Nach der emotional sowie körperlich schwierigen Entwicklungsphase namens Pubertät habe ich keine Lust mehr.
Ehrlich, ich will nicht mehr. Und ich sage euch, wieso.

Während der Grundschulzeit starb einer meiner engsten Freunde bei einem Autounfall. Dieser Vorfall hatte bereits Auswirkungen auf meine Psyche und ich begann, mich vor neuen sozialen Kontakten zu fürchten.
Das führte dazu, dass ich in der Fünften Klasse, also auf einer nagelneuen Schule, auf der ich tatsächlich niemanden kannte, erstmal keine Freunde fand.
Ein Jahr lang verbrachte ich die Mittagspausen allein und las währenddessen Bücher, in denen die Welt nicht so einsam wirkte.
Ein Jahr später, als ich endlich zwei gute Freunde kennengelernt hatte, kam es durch irgendeinen mir noch immer unbekannten Grund zu dem Gerücht, ich wäre schwul.
Um es klarzustellen: Es war kein Gerücht. Ich bin schwul und war es schon immer.
Allerdings fanden das viele Klassenkameraden nicht so prickelnd, weshalb sie mich gleich wieder mieden. Macht's gut, meine beiden "Freunde".
Erneut allein. Allerdings wechselte ich bereits ein halbes Jahr danach die Schule, da meine Mutter der Meinung war, mit meinen jetzigen Noten könnte ich es auch locker auf einem Gymnasium zu etwas bringen.
Und so war es. In meiner neuen Klasse fand ich viele neue Freunde, die noch nichts von meiner Sexualität wussten. So blieb es allerdings nur für ein Jahr.
Es ereignete sich in der 8. Klasse, als meine derzeit beste Freundin es aus Versehen unter ihren Freundinnen verbreitete. Jedoch geschah nichts. Niemand sagte etwas gegen mich. In ihren Augen war ich glücklicherweise nicht seltsam oder abstoßend, was meinem Ego ziemlich guttat.
Als ich 16 wurde, bekam meine Alleinerziehende, bereits 41 Jahre alte Mutter Lungenkrebs. Sie hatte die letzten zwei Jahre durch Stress und Unzufriedenheit mehr geraucht, als sie es gesollt hätte.

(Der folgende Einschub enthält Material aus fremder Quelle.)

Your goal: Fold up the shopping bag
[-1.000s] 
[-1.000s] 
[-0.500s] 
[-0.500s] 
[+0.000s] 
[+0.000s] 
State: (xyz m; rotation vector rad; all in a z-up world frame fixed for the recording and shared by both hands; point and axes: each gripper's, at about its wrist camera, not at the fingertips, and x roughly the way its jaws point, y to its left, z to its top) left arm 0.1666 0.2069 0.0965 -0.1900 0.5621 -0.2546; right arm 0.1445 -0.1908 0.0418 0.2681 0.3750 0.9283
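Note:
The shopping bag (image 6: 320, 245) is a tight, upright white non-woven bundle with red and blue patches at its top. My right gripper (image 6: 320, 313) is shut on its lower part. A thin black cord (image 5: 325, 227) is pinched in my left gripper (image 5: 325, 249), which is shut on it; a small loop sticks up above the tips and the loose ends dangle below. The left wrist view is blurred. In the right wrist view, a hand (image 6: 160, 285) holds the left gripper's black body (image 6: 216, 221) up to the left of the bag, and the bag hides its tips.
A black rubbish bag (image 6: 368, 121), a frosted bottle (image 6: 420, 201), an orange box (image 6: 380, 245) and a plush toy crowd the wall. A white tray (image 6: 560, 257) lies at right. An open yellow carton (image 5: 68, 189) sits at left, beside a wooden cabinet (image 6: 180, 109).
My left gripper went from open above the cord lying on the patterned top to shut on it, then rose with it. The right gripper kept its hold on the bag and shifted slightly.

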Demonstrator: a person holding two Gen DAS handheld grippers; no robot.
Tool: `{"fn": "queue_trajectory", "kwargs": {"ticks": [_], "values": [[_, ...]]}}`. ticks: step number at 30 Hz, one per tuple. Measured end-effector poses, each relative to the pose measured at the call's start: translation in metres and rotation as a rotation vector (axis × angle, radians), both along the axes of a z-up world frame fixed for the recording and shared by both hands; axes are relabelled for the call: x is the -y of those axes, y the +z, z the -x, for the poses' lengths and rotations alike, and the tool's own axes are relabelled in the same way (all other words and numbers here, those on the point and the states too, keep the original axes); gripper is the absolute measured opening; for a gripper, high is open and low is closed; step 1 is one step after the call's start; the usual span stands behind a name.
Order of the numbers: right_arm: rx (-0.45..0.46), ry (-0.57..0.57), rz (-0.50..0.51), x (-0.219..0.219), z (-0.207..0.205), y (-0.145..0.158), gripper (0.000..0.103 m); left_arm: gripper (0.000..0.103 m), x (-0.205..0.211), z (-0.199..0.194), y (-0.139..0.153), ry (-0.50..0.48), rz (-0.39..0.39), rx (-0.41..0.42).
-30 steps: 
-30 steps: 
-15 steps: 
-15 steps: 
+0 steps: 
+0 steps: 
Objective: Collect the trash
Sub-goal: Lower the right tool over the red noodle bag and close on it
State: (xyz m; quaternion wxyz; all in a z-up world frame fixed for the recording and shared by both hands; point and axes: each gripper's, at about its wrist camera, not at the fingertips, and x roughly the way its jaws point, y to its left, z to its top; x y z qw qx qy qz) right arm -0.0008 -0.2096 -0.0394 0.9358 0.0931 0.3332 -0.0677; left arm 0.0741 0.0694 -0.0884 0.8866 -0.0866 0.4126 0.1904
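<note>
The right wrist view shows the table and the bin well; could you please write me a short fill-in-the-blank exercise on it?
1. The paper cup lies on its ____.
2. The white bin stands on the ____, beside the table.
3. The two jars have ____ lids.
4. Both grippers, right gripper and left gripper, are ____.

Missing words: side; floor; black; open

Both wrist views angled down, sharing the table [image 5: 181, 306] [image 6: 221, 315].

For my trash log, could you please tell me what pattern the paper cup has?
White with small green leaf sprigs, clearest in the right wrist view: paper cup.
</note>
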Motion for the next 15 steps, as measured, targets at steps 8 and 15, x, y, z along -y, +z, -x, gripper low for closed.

Außerdem war sie, genauso wie ich, seit Ewigkeiten Single gewesen.
Ihr Zustand verschlechterte sich von Monat zu Monat, und das lag daran, dass sie immer wieder heimlich nach der Zigarettenschachtel griff. Da meine Angst, dass sie somit bald sterben könnte, immer mehr zunahm, machte ich ihre Verstecke für sämtliche Zigaretten aus und warf sie alle weg.
Allerdings war es zu spät gewesen. Sie starb, als ich fast 18 war.
Ach ja, richtig. Ihr wollt sicher noch wissen, was aus James geworden ist, nicht wahr?
Naja. In meiner Grundschulzeit hatten wir ein paar Mal miteinander telefoniert, doch getroffen hatten wir uns nie. Meine Mutter sagte einmal zu mir, dass er eine ziemlich schwierige Zeit habe, weshalb ich ihn nicht sehen konnte. Ich wusste nie, wie sie das gemeint hatte, doch Jahre später wollte ich sie nicht mehr danach fragen. Trotzdem wundere ich mich, wie es wohl mit ihm ausgegangen wäre, wenn wir uns wieder gesehen hätten. Ich wollte ihn sehen, das gebe ich zu.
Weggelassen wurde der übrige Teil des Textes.